> **What the exercise asks**: From the listing below, reproduce word for word the part that opens with the line containing "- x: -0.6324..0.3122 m" and closes with the line containing "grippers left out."; reproduce nothing else.
^^^^^^^^
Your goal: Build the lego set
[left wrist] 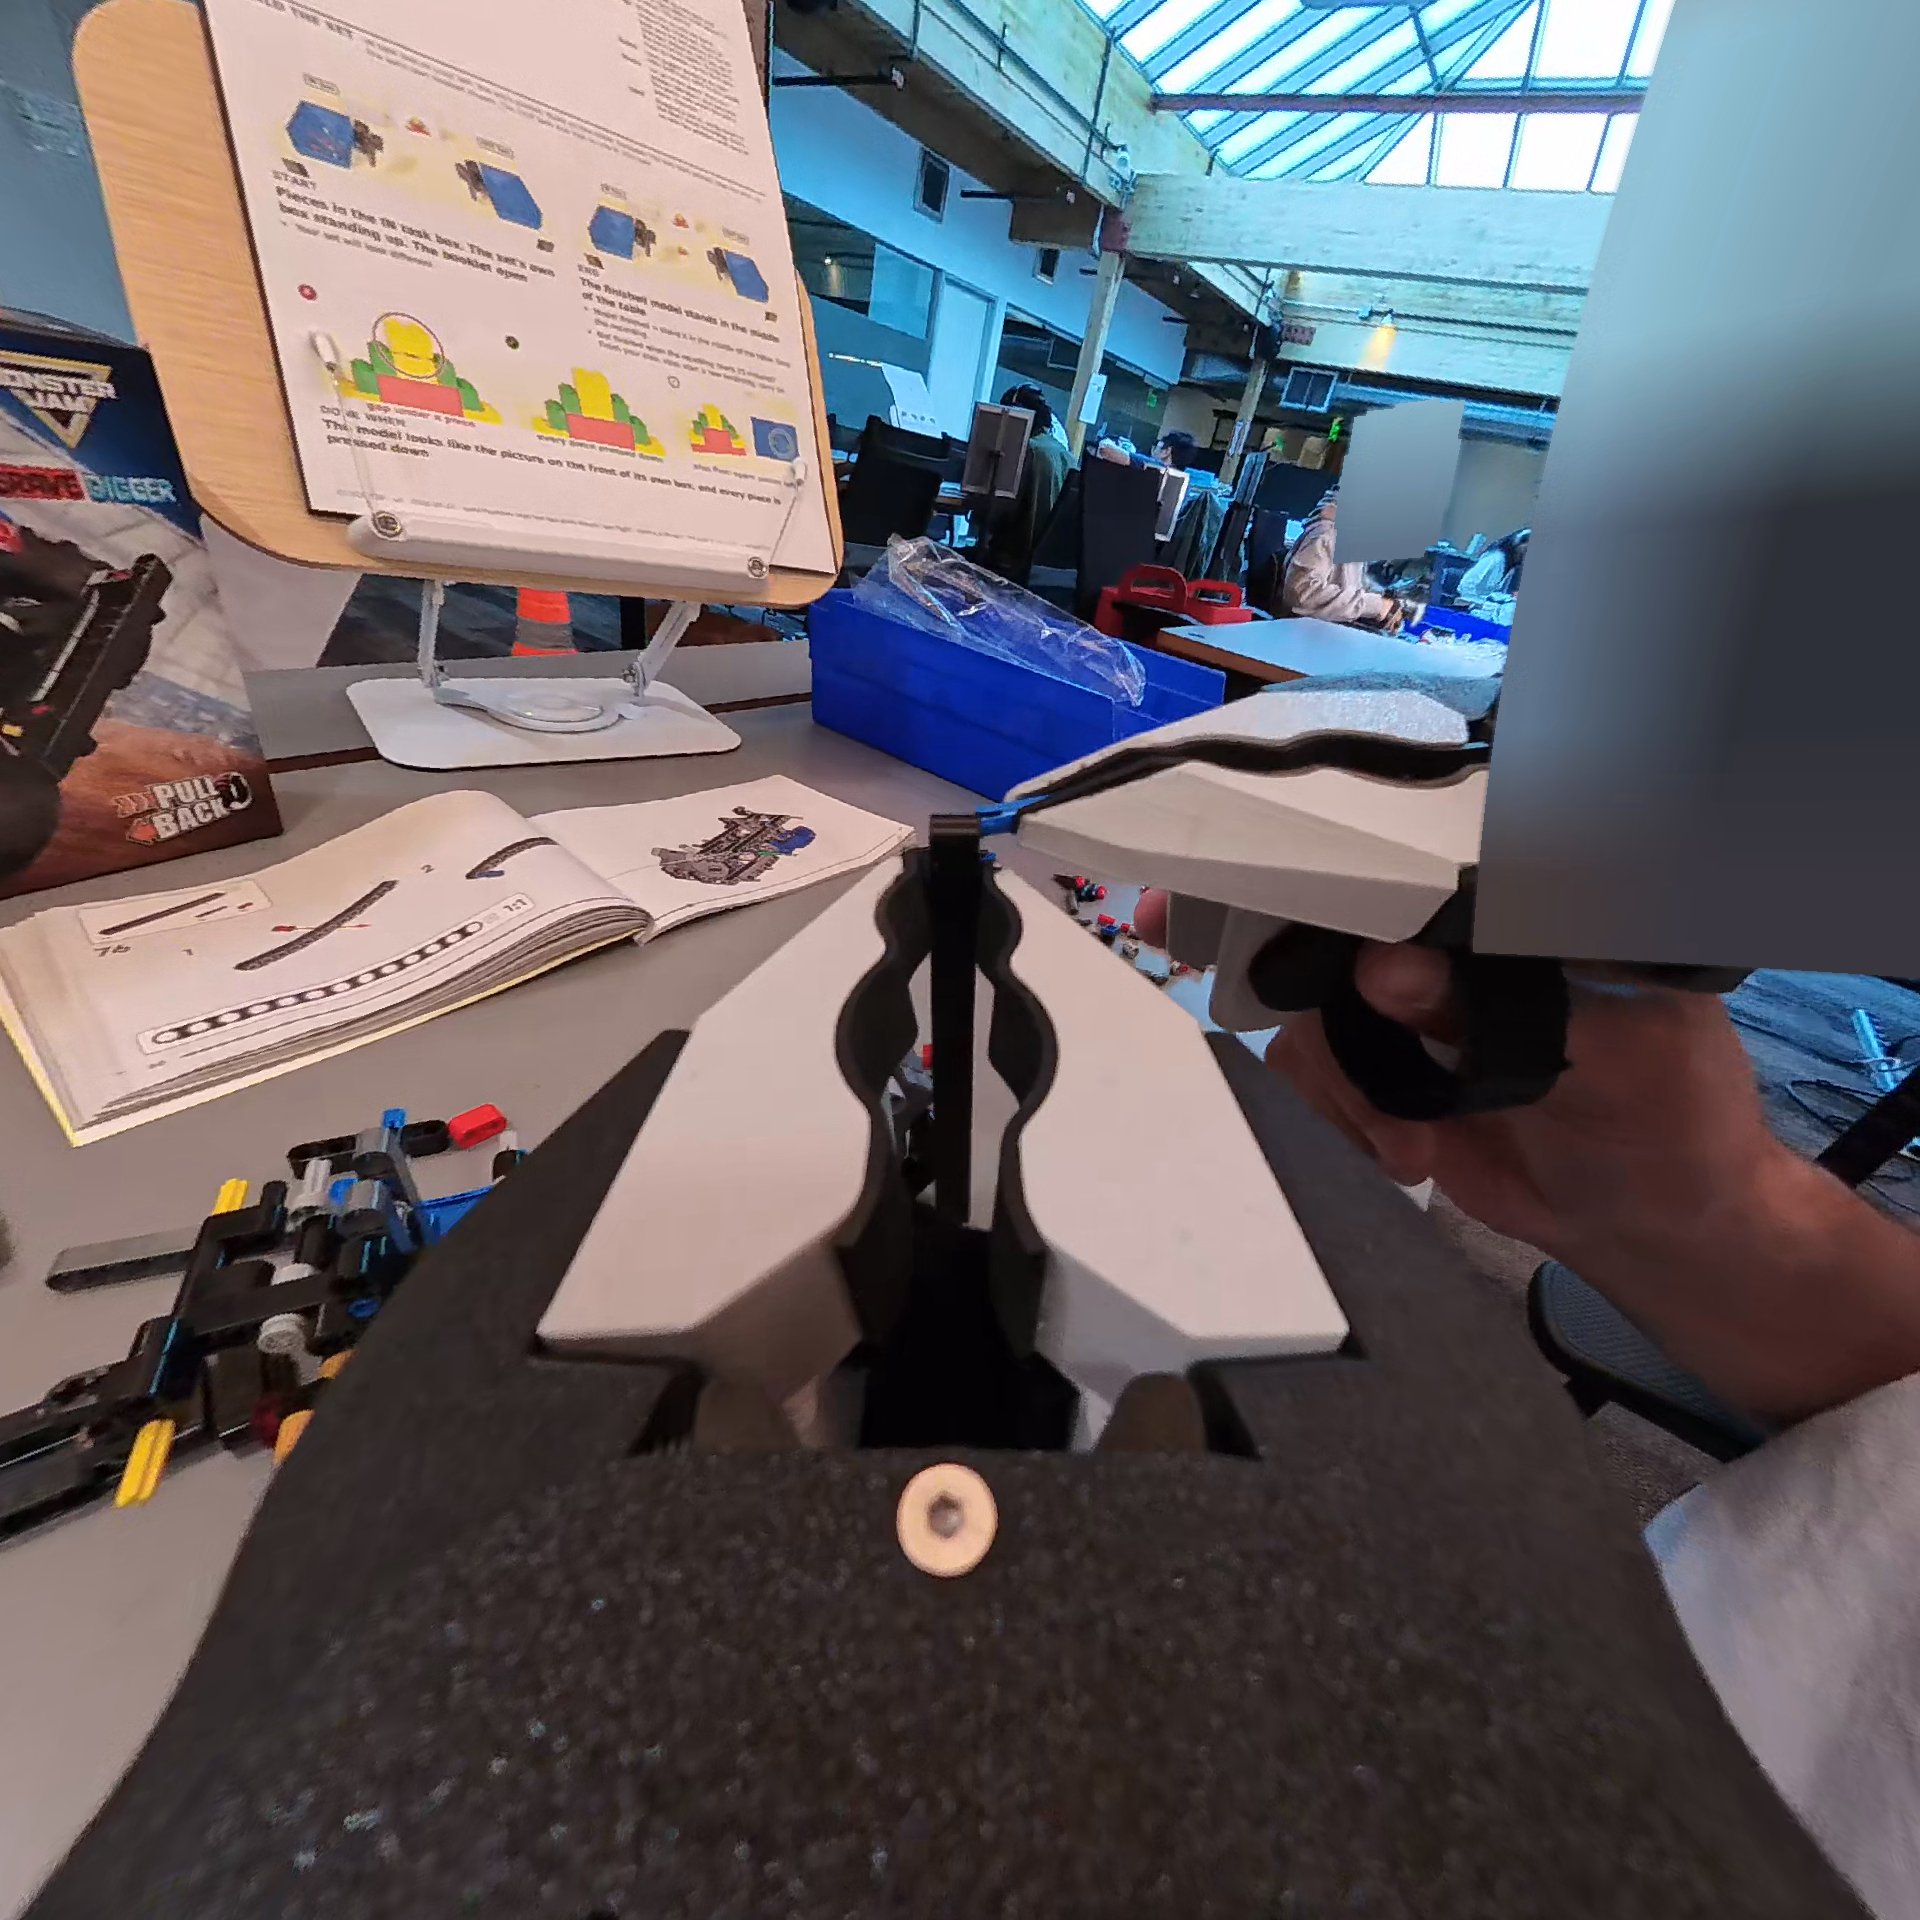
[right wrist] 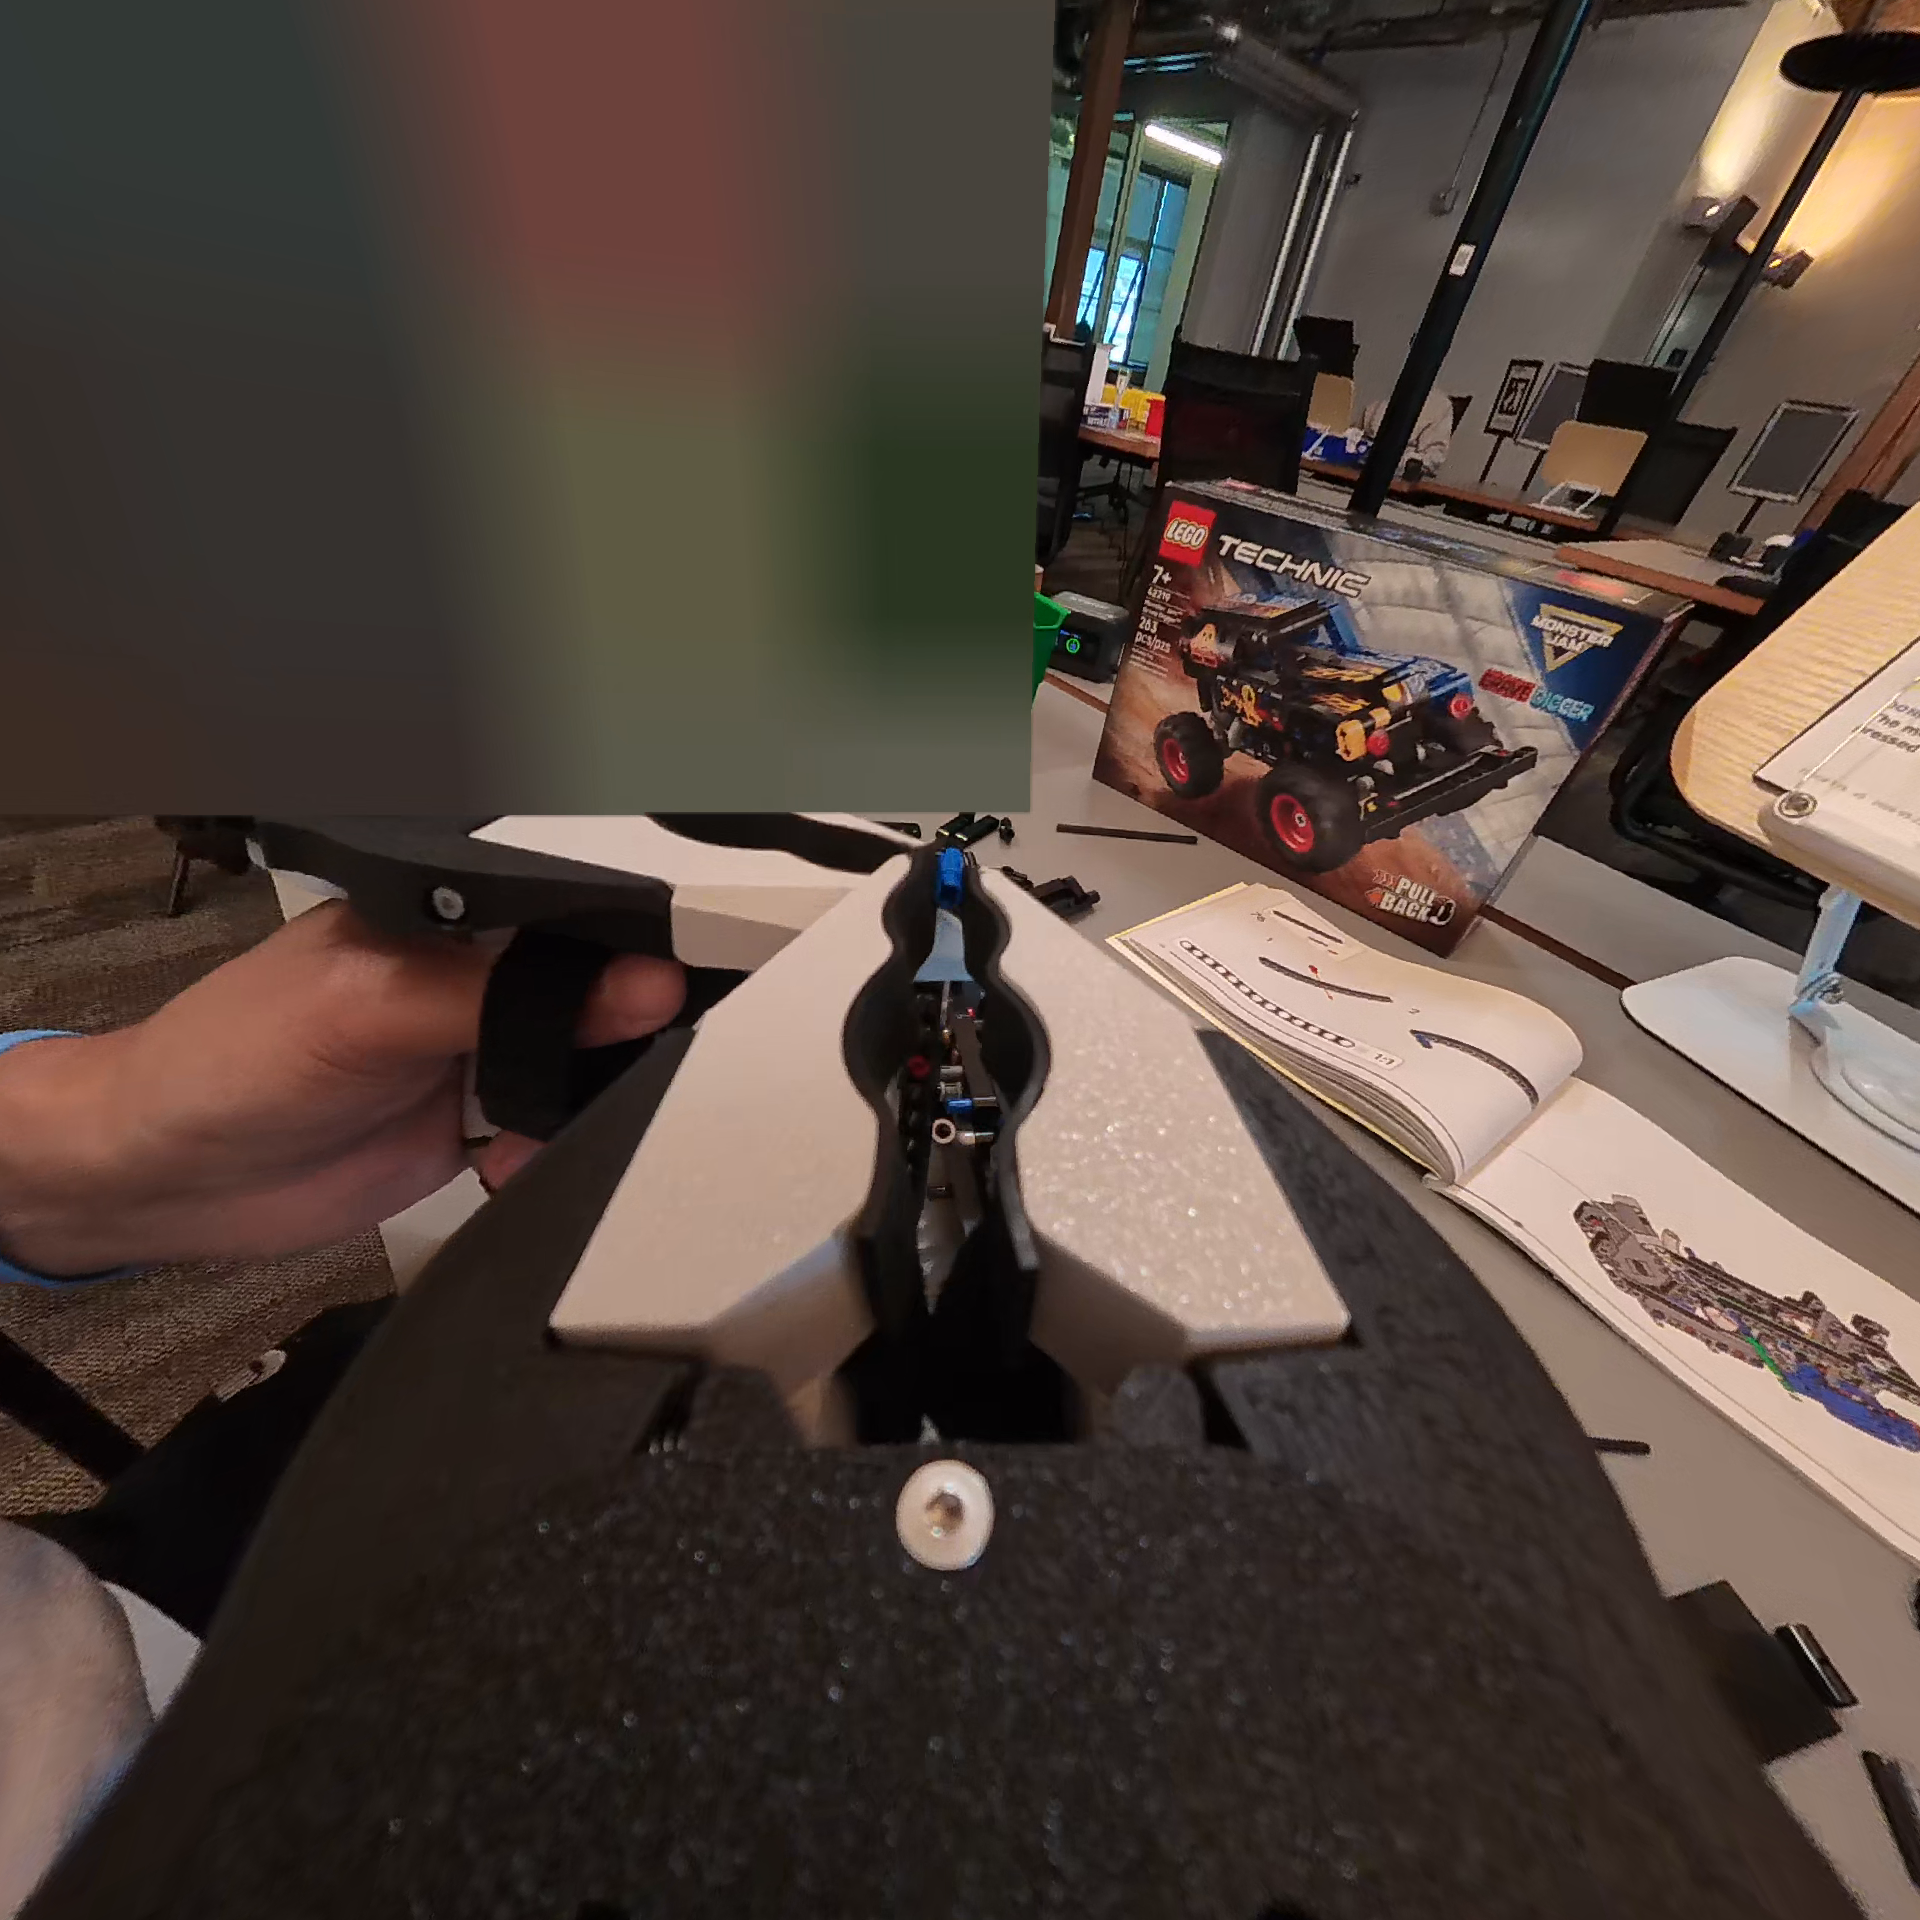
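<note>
A pin-insertion step of the build is judged to be in hand: a black beam [left wrist: 951,997] is held upright in the left gripper [left wrist: 951,883], and a small blue pin [left wrist: 995,821] is being presented to its top end by the right gripper [left wrist: 1023,816]. In the left wrist view the left fingers [left wrist: 769,1091] are seen closed on the beam, which stands pinched between their black wavy pads and projects a little above the tips; the blue pin is seen just at the beam's upper end, touching or nearly so. In the right wrist view the right fingers [right wrist: 1122,1122] are closed on the blue pin [right wrist: 948,871], which is pinched at their very tips, with the beam's edge just beyond it. Whether the pin has already entered a hole cannot be told. The next move is judged to call for a fine alignment of the pin's axis with the beam's end hole, followed by a straight push while the beam is held steady; a tilted approach could make the pin twist out of the pinch. The partly built chassis [left wrist: 260,1278] lies on the counter [left wrist: 582,1049] to the left of the left gripper, well apart from both sets of fingers, with the open instruction booklet [left wrist: 416,935] behind it. The set's box [right wrist: 1371,717] stands farther back, and loose parts [left wrist: 1112,920] are scattered on the counter below the right gripper.
</note>
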`<action>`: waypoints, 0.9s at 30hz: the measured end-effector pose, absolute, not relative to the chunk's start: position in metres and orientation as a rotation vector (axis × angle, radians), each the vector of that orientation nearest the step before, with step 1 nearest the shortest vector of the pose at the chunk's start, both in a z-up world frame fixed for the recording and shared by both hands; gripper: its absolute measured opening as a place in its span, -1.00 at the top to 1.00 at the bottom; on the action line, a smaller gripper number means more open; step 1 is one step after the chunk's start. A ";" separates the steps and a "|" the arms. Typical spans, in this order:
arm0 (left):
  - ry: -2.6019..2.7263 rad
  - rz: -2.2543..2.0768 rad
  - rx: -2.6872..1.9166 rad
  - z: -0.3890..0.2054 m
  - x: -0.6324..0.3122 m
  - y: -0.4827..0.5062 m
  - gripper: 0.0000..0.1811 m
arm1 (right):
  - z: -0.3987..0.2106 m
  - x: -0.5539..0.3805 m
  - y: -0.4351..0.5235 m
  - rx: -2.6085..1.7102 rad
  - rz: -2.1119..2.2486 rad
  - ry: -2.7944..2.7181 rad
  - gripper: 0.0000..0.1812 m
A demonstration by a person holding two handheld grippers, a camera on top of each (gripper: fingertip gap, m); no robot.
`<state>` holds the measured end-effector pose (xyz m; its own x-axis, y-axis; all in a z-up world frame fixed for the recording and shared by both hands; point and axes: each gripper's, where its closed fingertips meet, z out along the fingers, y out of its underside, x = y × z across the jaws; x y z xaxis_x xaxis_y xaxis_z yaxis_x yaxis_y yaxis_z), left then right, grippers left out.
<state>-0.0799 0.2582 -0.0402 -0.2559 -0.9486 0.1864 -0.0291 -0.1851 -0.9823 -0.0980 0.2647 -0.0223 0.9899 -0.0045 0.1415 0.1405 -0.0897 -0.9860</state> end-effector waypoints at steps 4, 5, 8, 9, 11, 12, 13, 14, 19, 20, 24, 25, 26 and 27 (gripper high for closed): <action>1.302 -1.528 -1.213 -0.039 -0.080 0.258 0.93 | -0.021 -0.098 0.264 -1.651 -0.119 -0.097 0.95; 1.298 -1.530 -1.215 -0.039 -0.080 0.258 0.93 | -0.021 -0.099 0.264 -1.646 -0.125 -0.100 0.95; 1.288 -1.531 -1.214 -0.037 -0.080 0.259 0.93 | -0.022 -0.103 0.266 -1.647 -0.101 -0.110 0.96; 1.283 -1.540 -1.216 -0.037 -0.080 0.259 0.93 | -0.022 -0.103 0.266 -1.647 -0.103 -0.111 0.96; 1.291 -1.542 -1.200 -0.036 -0.081 0.259 0.93 | -0.021 -0.103 0.266 -1.645 -0.106 -0.114 0.96; 1.293 -1.530 -1.191 -0.037 -0.081 0.260 0.94 | -0.022 -0.103 0.267 -1.647 -0.106 -0.115 0.96; 1.292 -1.521 -1.188 -0.037 -0.081 0.260 0.94 | -0.022 -0.103 0.267 -1.645 -0.112 -0.114 0.95; 1.287 -1.526 -1.185 -0.036 -0.082 0.260 0.94 | -0.020 -0.102 0.266 -1.633 -0.127 -0.111 0.96; 1.289 -1.527 -1.187 -0.037 -0.082 0.259 0.94 | -0.021 -0.102 0.266 -1.636 -0.128 -0.119 0.95; 1.283 -1.519 -1.183 -0.037 -0.082 0.258 0.93 | -0.021 -0.102 0.266 -1.629 -0.136 -0.120 0.95; 1.243 -1.467 -1.167 -0.035 -0.082 0.258 0.93 | -0.019 -0.103 0.266 -1.582 -0.178 -0.113 0.96; 1.229 -1.465 -1.165 -0.035 -0.083 0.259 0.93 | -0.020 -0.104 0.265 -1.572 -0.184 -0.109 0.96; 1.212 -1.476 -1.163 -0.035 -0.083 0.258 0.93 | -0.020 -0.105 0.265 -1.564 -0.185 -0.105 0.96; 1.197 -1.488 -1.163 -0.034 -0.084 0.258 0.93 | -0.020 -0.106 0.265 -1.559 -0.173 -0.099 0.95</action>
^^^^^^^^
> **Output of the task**:
  - x: -0.6324..0.3122 m
  - y: -0.4827..0.5062 m
  - gripper: 0.0000..0.1811 m
arm1 (right):
  - z: -0.3987..0.2106 m
  - x: -0.5539..0.3805 m
  - y: -0.4351..0.5235 m
  - rx: -2.6085..1.7102 rad
  - rz: -2.1119..2.2486 rad
  - ry: -2.7944..2.7181 rad
  - gripper: 0.0000..0.1812 m
A demonstration by a person holding two handheld grippers, a camera on top of each (gripper: fingertip gap, m); no robot.
`<state>` holds the measured end-effector pose (xyz m; its own x-axis, y-axis; all in a z-up world frame fixed for the recording and shared by both hands; point and axes: each gripper's, where its closed fingertips meet, z out along the fingers, y out of its underside, x = y × z across the jaws; x y z xaxis_x xaxis_y xaxis_z yaxis_x yaxis_y yaxis_z), left then right, grippers left out.

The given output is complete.